__YOUR TASK__
Here is a listing. Write it out again without a single difference.

DATA SECTION section start

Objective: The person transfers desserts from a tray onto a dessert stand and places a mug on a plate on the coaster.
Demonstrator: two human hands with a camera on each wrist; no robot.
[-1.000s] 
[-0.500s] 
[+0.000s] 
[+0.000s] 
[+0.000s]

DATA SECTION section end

__YOUR RESPONSE__
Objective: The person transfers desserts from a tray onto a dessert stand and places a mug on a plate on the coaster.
Demonstrator: two human hands with a camera on each wrist; no robot.
[-1.000s] 
[-0.500s] 
[+0.000s] 
[+0.000s] 
[+0.000s]

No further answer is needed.